つまりわたしらしくもなくごちゃごちゃうじうじつらつらと言ってはみたけど、わたしも何も知らない不思議でマイペースな旅人が結構、いやかなり好きだっていうことだ。うぅ、わたしの中の乙女が恥ずかしさで悶絶してる…っ
「っと、今は話をしてる場合じゃないかな?」
遠くから聞こえるざわめきにハッとする。そうだよ、今は悶絶している場合じゃない。一度目は逃れられたからと言って次に捕まったらもうこの人とも会えなくなってしまうかもしれない。
もし叶うのなら、わたしを迎えに来てくれたこの人と一緒にわたしは生きたい。そのためにできることならなんだってする。
「わたしはどうすればいい?」
わたしにできることなんてせいぜい隠れるか逃げるかしかない。体力ないから逃げるのも最後までもつかどうか微妙なところだけど…でも目の前にいる人からはそういう焦りなんて感じられなくて。
過去の旅の話を聞いていたときこの人は何度も危ない目に遭っていたみたいだけどここにこの人がいることが答え。わたしには想像もできないけどこの人なら多分今の状況も危険というほどのものではないのだろう。

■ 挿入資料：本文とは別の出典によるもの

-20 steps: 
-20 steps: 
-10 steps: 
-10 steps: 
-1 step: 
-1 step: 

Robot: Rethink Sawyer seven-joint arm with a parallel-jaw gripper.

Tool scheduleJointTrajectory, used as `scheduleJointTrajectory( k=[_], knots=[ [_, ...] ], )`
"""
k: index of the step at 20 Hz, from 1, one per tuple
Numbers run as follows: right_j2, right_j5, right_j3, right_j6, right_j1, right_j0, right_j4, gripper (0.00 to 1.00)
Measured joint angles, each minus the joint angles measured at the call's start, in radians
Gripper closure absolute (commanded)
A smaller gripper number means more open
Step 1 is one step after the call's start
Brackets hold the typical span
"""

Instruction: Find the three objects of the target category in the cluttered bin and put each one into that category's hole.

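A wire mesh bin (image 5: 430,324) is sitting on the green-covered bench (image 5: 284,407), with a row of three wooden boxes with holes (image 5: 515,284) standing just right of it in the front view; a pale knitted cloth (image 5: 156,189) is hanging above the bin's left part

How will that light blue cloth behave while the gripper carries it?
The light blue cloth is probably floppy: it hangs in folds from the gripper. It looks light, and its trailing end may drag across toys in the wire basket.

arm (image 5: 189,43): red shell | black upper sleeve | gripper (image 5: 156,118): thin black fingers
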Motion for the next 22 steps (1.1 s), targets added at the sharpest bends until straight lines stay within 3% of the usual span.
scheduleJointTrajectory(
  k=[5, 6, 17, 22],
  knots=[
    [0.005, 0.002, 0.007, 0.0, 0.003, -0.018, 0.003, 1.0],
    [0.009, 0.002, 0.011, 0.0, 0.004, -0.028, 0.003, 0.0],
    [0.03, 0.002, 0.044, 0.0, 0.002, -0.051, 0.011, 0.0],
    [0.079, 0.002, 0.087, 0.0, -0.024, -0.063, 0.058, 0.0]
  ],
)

真面目な顔で問いかければキョトンとしたあとに少し困ったように不安がるように旅人はおずおずと口を開いた。
「えーっと……俺のこと信じてくれる?」
今度はこっちがキョトンとする番だった。え、信じてくれるって、はぁ?
「そんなの当り前じゃない」
むしろ貴方を信じないで誰を信じるのよ、と呆れたように言えばたれ目がちな瞳を丸くして驚く。そこまでか。